HALO Deluxe FX80 Freshwater LED Aquarium Light Fixture: Aquarium Lighting


----------



## mason2210 (Feb 25, 2016)

jestep said:


> I used a 150W MH disco ball pendant, from a solana, on the hex I had setup a while back. Worked great, the MH had no problem lighting up this footprint of a tank. I used a decent 6700K bulb on it.


Do you know where I could find one of these and how much they would cost? Just want to get the planted tank rolling and the light is the last thing I need. I also didn't know if I would need to get an all new fixture or if I could just get a higher powered light. Anything would help me, thank you


----------



## toybox22 (Sep 29, 2014)

Have you looked into a Kessil? I just bought an A360WE tuna sun for a 24" x18" x18" tank. It's supposed to be high light on a 24" cube tank. I think it could be a good option.

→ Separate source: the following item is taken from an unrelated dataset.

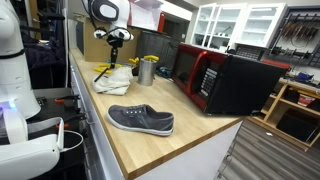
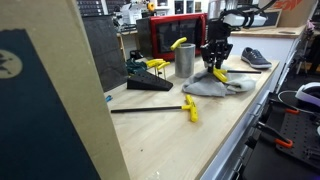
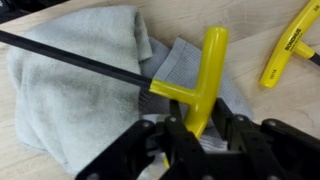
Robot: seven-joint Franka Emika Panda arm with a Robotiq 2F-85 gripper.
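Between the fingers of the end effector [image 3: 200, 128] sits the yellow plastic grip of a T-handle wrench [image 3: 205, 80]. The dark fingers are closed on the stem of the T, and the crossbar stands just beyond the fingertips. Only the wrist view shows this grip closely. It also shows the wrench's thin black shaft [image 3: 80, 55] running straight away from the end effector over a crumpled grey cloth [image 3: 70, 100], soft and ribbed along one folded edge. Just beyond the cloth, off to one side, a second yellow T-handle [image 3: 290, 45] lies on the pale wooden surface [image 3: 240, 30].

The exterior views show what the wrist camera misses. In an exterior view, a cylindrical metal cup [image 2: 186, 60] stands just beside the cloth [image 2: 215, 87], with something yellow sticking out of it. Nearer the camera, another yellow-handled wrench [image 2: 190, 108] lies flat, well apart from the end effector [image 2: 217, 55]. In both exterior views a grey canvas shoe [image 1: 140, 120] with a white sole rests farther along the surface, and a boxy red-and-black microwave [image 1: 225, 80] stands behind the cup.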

Sent from my VS990 using Tapatalk


----------



## mason2210 (Feb 25, 2016)

toybox22 said:


> Have you looked into a Kessil? I just bought an A360WE tuna sun for a 24" x18" x18" tank. It's supposed to be high light on a 24" cube tank. I think it could be a good option.
> 
> Sent from my VS990 using Tapatalk


Yeah I looked into them, but they were pretty expensive for me. I am a college student, so I don't really have the money to spend on a real nice one yet, just looking for one that will get me by until I save up enough money. I found a Aqueon LED Aquarium Light Fixture that comes with the day, night, and moonlight LEDs. It also has room for 2 additional bulbs that can be placed in it that are day lights. Anyone know anything about this type of light?


----------



## jeffkrol (Jun 5, 2013)

Too much dead space at the ends...AFAICT...
this will work fairly well but a bit high in output..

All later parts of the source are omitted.